Sebastian Banasiak próbował wezwać w środę karetkę do pijanego kolegi, dławiącego się wymiocinami w Ostrowie Wielkopolskim.
"Każdy umrze, panie"
Telefon najpierw odebrała dyspozytorka numeru alarmowego 112, która przeprowadziła wywiad ze zgłaszającym, po czym przełączyła go do dyspozytora z Kalisza. Ten zaczął powtarzać pytania. To zirytowało pana Sebastiana. Dyspozytor zamiast uspokoić sytuację, jedynie ją zaognił.
"Człowiek umrze, a my będziemy sobie wywiady robić" - mówił zgłaszający. Odpowiedź dyspozytora szokuje: "No to umrze. Każdy umrze, panie".

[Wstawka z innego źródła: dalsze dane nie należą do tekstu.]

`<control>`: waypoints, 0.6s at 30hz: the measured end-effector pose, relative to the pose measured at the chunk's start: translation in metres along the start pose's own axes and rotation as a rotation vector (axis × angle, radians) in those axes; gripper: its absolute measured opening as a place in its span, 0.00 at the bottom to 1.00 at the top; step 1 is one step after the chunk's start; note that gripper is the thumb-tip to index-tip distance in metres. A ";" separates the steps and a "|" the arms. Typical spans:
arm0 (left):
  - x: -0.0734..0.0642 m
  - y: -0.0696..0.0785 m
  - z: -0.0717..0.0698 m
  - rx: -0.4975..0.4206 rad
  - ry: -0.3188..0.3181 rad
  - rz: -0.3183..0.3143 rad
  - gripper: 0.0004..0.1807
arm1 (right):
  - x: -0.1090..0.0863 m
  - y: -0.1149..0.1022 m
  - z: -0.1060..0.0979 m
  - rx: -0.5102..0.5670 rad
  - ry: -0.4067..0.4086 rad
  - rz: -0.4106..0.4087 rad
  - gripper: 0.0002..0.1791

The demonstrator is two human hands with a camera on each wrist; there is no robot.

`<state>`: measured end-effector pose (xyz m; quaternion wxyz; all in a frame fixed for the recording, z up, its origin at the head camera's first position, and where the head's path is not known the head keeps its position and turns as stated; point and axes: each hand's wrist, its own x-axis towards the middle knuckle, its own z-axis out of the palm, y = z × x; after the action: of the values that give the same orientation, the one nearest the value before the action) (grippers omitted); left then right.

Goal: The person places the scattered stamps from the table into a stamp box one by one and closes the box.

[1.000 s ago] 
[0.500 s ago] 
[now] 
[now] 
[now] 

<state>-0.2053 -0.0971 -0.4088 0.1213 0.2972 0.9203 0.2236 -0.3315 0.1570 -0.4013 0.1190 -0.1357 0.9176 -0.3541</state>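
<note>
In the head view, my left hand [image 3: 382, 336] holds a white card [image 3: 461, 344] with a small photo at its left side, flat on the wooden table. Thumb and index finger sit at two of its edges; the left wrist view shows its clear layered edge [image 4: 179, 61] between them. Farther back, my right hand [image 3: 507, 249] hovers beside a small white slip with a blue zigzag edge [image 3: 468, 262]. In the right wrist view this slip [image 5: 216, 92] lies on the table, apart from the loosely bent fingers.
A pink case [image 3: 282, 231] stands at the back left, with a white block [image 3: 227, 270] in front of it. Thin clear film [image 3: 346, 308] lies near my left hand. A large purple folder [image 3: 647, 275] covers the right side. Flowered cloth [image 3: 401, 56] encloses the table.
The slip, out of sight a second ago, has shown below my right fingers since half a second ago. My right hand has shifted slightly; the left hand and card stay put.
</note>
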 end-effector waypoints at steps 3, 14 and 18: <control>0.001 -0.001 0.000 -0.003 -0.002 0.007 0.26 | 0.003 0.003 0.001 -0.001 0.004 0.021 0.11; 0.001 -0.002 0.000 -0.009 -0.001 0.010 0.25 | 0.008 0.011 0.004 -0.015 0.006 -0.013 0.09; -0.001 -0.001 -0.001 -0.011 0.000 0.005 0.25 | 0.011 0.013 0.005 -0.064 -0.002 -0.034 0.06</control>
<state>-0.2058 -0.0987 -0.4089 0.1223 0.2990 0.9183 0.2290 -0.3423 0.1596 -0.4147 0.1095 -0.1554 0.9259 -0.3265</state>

Lekarz z karetki, który 15 minut po telefonie pojawił się na miejscu, stwierdził zgon 59-latka.
Dyspozytor zawieszony
Dyrektor Wojewódzkiego Zespolonego Szpitala w Kaliszu, w którym pracuje dyspozytor, powołał komisję, która wyjaśni to zdarzenie. Ta ustaliła szczegółowy przebieg rozmów między zgłaszającym a dyspozytorami w Poznaniu i w Kaliszu, czasy tych rozmów, czas zadysponowania karetki, czas dotarcia tej karetki do pacjenta.
- Komisja ustaliła, że wypowiedź i zachowanie dyspozytora było naganne. W związku z tym dyspozytor został zawieszony w wykonywaniu czynności służbowych do czasu wyjaśnienia wszelkich okoliczności sprawy przez prokuraturę - poinformował Paweł Gawroński, rzecznik kaliskiego szpitala.

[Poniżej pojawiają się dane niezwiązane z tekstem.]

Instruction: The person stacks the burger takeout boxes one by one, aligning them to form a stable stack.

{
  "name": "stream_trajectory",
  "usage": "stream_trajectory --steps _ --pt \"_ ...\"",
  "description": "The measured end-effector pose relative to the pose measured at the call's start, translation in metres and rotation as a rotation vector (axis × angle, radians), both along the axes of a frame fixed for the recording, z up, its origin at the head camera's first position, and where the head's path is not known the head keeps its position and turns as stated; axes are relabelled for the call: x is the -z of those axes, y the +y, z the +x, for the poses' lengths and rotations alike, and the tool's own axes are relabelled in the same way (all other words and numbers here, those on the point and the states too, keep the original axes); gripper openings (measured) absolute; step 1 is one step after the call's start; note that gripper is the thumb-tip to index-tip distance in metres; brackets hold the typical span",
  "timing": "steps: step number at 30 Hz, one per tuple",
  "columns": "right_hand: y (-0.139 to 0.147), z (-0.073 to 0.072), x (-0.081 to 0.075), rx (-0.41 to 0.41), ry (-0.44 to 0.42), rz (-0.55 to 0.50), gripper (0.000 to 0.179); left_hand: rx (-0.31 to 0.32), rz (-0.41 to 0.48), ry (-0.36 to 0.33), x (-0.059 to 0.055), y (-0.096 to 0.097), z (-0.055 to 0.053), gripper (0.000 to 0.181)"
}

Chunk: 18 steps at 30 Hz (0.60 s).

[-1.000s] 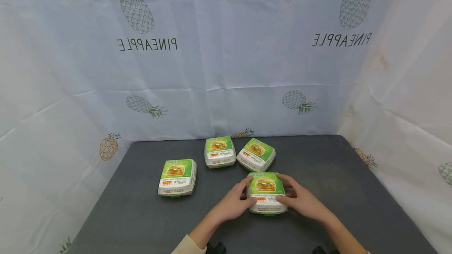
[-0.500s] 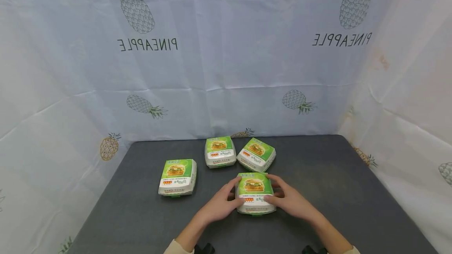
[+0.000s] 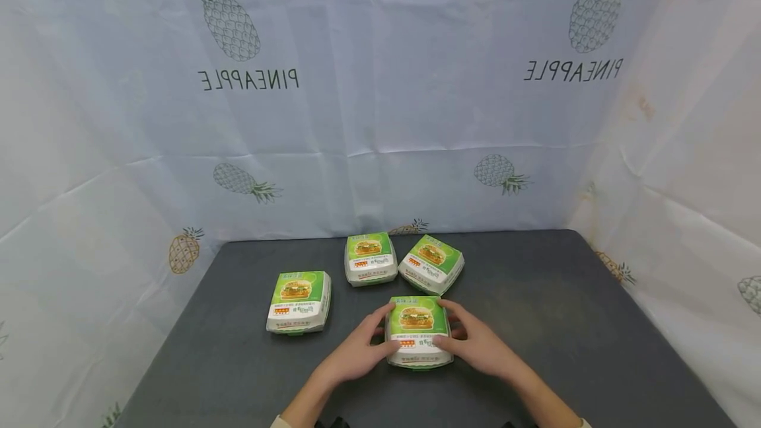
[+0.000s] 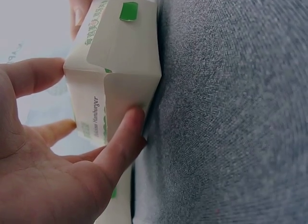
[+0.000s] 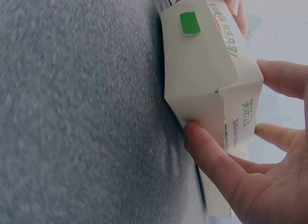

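Observation:
A green and white hamburger box [image 3: 418,329] with a burger picture on its lid sits near the front middle of the dark table. My left hand [image 3: 359,351] grips its left side, thumb at the front corner and fingers along the side. From the right, my right hand [image 3: 477,347] holds it the same way. Up close in the left wrist view, fingers [image 4: 126,137] touch the box's side [image 4: 129,46] and lower edge. The right wrist view shows fingertips [image 5: 195,130] against the other side of the box [image 5: 197,60], low by the cloth surface.
Three more hamburger boxes stand on the table [image 3: 238,375]: one at the left [image 3: 299,302], one at the back middle [image 3: 370,259], and a turned one [image 3: 431,264] just behind the held box. A white pineapple-print curtain [image 3: 380,84] surrounds the table's back and sides.
Both hands have moved the gripped hamburger box leftward along the table, from in front of the turned box's right part to its left. The other boxes have stayed put.

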State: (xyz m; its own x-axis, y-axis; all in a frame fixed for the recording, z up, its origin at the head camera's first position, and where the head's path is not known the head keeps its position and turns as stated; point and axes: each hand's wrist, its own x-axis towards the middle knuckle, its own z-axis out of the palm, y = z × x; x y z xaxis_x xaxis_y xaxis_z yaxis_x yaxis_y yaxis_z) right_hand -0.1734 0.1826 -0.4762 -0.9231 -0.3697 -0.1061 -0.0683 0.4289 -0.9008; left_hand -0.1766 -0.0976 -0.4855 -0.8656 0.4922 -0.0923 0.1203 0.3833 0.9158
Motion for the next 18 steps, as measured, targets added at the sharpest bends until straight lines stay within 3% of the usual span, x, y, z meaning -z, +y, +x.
stream_trajectory --steps 11,18 --pt "-0.0029 0.0044 0.0000 -0.011 0.007 -0.008 0.075 0.016 -0.018 0.012 -0.0035 -0.0090 0.0021 0.071" --pt "-0.0010 0.0046 0.0021 -0.041 -0.002 -0.018 0.074 0.008 0.023 -0.009 0.0009 -0.0084 -0.0037 0.094"
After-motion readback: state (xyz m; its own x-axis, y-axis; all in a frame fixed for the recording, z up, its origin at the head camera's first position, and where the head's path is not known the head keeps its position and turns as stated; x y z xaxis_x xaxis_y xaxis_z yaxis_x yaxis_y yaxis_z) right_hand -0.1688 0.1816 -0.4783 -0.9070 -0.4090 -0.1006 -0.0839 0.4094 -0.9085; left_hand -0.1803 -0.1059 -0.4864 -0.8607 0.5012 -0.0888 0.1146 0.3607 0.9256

Odpowie za nieumyślne spowodowanie śmierci?
Na tym jednak konsekwencje dla dyspozytora mogą się nie skończyć. Wszczęto śledztwo w sprawie o czyn z art. 150 kk i 160 kk par. 2. - Chodzi o nieumyślne spowodowanie śmierci człowieka oraz o narażenie na bezpośrednie niebezpieczeństwo utraty życia przez osobę, na której ciąży obowiązek opieki, za co grozi do 5 lat więzienia - powiedział Maciej Meler z Prokuratury Okręgowej w Ostrowie Wlkp.
Swoje oświadczenie wystosował w tej sprawie także wojewoda wielkopolski Zbigniew Hoffmann. Zapowiedział, że zażąda od dyrektora szpitala w Kaliszu wyjaśnień w związku z postępowaniem dyspozytora w trybie pilnym. Poinformował też, że w przypadku stwierdzenia nieprawidłowości zarządzi na miejscu kontrolę.
- Prowadzenie wywiadu medycznego powinno być profesjonalne i niezależnie od warunków oraz reakcji zgłaszającego. Takie zachowanie oceniam skrajnie krytycznie - mówi wojewoda.